▸ Dataset content:

++++++++

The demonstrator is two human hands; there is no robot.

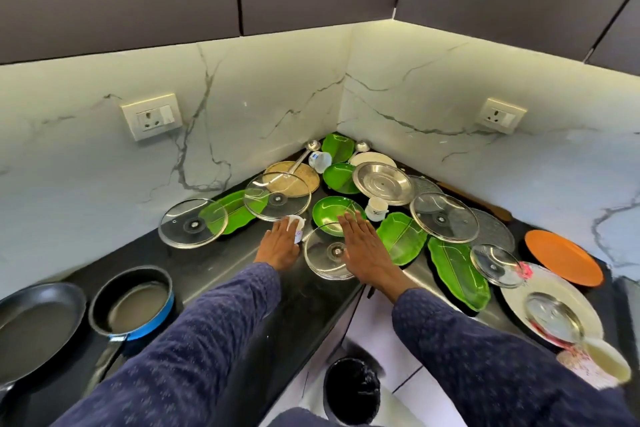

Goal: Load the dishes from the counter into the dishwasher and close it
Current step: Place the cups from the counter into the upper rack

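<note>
Dishes crowd the corner of a black counter (207,263). My left hand (278,246) grips a small white cup (297,225) at the near edge of the pile. My right hand (363,246) is flat with straight fingers, hovering over a glass lid (323,255) and the rim of a round green bowl (332,211). Around them lie other glass lids (192,222) (445,217), leaf-shaped green plates (401,237) (457,272), a steel plate (384,182) and a second white cup (376,209). The dishwasher is out of view.
Two dark pans (133,302) (34,322) sit at the left on the counter. An orange plate (562,256) and a white plate with a steel lid (550,308) lie at the right. A black bin (351,390) stands on the floor below. Marble walls close the corner.
</note>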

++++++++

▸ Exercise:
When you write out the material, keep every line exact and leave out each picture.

▸ Final answer:
The demonstrator is two human hands; there is no robot.


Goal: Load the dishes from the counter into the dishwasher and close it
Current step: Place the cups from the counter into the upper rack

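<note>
Dishes crowd the corner of a black counter (207,263). My left hand (278,246) grips a small white cup (297,225) at the near edge of the pile. My right hand (363,246) is flat with straight fingers, hovering over a glass lid (323,255) and the rim of a round green bowl (332,211). Around them lie other glass lids (192,222) (445,217), leaf-shaped green plates (401,237) (457,272), a steel plate (384,182) and a second white cup (376,209). The dishwasher is out of view.
Two dark pans (133,302) (34,322) sit at the left on the counter. An orange plate (562,256) and a white plate with a steel lid (550,308) lie at the right. A black bin (351,390) stands on the floor below. Marble walls close the corner.
</note>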

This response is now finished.